= Work instruction =
Take the material below and restate it word for word, stopping after the line in which "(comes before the" occurs.

= Given material =
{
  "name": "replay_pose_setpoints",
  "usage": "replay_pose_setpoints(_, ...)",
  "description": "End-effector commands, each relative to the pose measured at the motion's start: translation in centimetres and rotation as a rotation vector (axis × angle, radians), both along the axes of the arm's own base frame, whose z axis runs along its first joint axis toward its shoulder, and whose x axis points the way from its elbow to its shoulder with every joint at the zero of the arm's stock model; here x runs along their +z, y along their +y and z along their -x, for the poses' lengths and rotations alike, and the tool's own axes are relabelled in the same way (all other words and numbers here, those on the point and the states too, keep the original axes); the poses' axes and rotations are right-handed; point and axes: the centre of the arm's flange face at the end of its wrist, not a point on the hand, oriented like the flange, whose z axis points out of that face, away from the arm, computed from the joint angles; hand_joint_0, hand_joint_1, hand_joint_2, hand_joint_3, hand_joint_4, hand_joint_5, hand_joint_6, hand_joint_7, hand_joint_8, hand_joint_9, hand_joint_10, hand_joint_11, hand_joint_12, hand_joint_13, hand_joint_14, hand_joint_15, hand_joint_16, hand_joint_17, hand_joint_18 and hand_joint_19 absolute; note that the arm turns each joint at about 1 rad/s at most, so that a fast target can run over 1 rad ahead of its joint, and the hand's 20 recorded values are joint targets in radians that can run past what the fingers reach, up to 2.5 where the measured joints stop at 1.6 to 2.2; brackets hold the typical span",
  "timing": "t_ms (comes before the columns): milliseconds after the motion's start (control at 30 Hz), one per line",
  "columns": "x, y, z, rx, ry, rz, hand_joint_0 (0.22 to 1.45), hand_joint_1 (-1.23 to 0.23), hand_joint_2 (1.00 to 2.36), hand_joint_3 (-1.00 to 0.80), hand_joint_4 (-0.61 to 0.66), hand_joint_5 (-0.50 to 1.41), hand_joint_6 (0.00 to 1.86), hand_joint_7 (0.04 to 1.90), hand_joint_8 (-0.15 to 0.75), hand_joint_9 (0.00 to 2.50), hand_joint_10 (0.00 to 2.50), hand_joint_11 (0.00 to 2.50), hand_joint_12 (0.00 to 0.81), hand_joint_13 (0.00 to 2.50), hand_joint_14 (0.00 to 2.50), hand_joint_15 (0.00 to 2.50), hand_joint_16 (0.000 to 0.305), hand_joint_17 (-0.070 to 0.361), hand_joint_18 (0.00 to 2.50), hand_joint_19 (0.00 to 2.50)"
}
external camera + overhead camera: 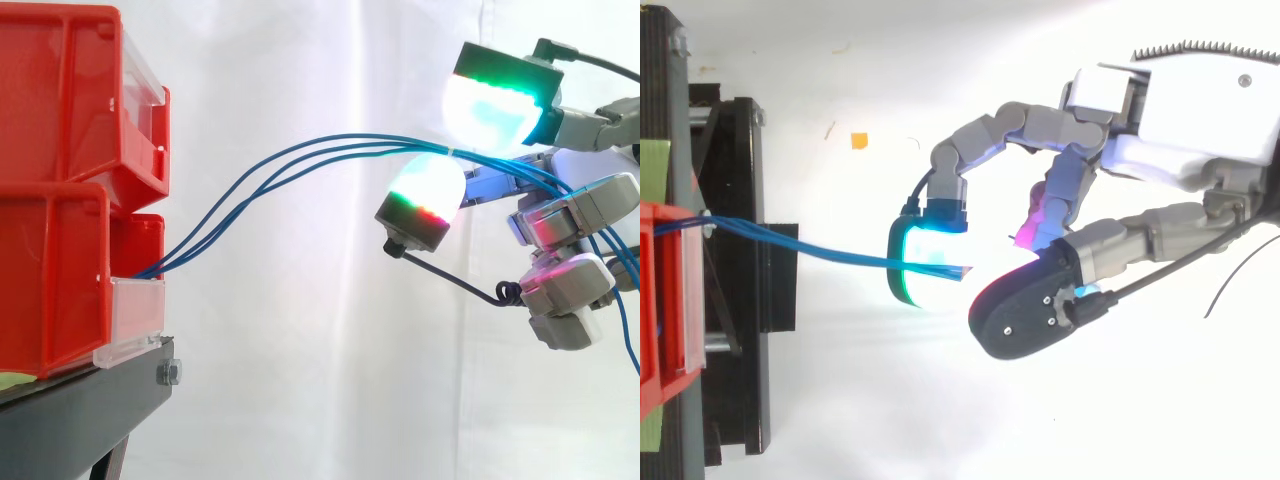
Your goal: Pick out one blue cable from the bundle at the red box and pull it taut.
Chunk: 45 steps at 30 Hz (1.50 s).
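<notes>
Blue cables [300, 155]: several strands are led from the red box [60, 270], out beyond the fingertips, and pinched together between curled pads [428, 188] of the robot hand [1180, 120]. Judged light, limp, slick; one strand is best gripped close to the pads.

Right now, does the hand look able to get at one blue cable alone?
Probably not yet: the blue cables run bunched from the red box into the hand, whose pads seem to close on all of them together.
</notes>
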Motion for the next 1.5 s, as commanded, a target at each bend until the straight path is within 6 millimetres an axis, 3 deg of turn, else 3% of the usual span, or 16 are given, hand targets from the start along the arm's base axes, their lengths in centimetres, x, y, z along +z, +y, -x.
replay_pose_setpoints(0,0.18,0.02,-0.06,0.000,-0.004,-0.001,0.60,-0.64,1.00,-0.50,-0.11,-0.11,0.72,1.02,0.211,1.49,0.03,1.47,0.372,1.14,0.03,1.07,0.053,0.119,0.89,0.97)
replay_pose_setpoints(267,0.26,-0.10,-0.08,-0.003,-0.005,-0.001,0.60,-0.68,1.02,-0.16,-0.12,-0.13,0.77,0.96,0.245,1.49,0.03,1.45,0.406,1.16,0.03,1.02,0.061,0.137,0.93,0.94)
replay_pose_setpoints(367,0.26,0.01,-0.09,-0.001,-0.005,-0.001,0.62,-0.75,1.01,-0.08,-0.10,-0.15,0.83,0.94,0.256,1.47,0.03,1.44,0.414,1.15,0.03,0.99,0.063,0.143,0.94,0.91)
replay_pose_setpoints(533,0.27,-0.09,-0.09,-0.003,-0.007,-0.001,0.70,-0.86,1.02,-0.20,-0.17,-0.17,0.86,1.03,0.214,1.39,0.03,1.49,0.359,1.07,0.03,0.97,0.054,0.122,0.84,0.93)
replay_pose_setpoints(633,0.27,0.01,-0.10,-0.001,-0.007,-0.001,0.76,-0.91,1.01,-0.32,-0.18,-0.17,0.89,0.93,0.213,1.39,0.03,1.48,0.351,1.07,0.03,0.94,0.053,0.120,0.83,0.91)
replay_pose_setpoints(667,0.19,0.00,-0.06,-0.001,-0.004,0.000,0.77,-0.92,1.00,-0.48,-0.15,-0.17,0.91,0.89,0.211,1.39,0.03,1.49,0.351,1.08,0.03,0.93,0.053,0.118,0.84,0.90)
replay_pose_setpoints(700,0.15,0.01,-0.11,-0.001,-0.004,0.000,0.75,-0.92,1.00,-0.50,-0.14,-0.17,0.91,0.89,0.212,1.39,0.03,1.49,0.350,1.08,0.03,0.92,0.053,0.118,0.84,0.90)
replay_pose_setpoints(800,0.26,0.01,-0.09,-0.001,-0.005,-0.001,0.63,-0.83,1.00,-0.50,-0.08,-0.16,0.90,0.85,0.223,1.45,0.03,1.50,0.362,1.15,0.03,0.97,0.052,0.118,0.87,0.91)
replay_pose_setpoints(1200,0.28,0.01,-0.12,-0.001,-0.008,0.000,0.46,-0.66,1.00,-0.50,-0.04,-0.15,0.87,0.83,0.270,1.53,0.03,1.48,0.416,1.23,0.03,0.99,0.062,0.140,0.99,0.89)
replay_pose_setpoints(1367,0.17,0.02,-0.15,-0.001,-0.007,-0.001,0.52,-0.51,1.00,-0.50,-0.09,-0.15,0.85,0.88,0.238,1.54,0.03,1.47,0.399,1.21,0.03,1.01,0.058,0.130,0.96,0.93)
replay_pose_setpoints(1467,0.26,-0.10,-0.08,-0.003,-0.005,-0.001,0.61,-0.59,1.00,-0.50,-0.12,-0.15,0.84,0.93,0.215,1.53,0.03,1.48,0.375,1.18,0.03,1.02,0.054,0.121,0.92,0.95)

= Solved exercise =
{
  "name": "replay_pose_setpoints",
  "usage": "replay_pose_setpoints(_, ...)",
  "description": "End-effector commands, each relative to the pose measured at the motion's start: translation in centimetres and rotation as a rotation vector (axis × angle, radians), both along the axes of the arm's own base frame, whose z axis runs along its first joint axis toward its shoulder, and whose x axis points the way from its elbow to its shoulder with every joint at the zero of the arm's stock model; here x runs along their +z, y along their +y and z along their -x, for the poses' lengths and rotations alike, and the tool's own axes are relabelled in the same way (all other words and numbers here, those on the point and the states too, keep the original axes); the poses' axes and rotations are right-handed; point and axes: the centre of the arm's flange face at the end of its wrist, not a point on the hand, oriented like the flange, whose z axis points out of that face, away from the arm, computed from the joint angles; hand_joint_0, hand_joint_1, hand_joint_2, hand_joint_3, hand_joint_4, hand_joint_5, hand_joint_6, hand_joint_7, hand_joint_8, hand_joint_9, hand_joint_10, hand_joint_11, hand_joint_12, hand_joint_13, hand_joint_14, hand_joint_15, hand_joint_16, hand_joint_17, hand_joint_18 and hand_joint_19 absolute; note that the arm turns each joint at about 1 rad/s at most, so that a fast target can run over 1 rad ahead of its joint, and the hand's 20 recorded values are joint targets in radians that can run past what the fingers reach, up to 2.5 where the measured joints stop at 1.6 to 2.2; brackets hold the typical span",
  "timing": "t_ms (comes before the columns): milliseconds after the motion's start (control at 30 Hz), one per line",

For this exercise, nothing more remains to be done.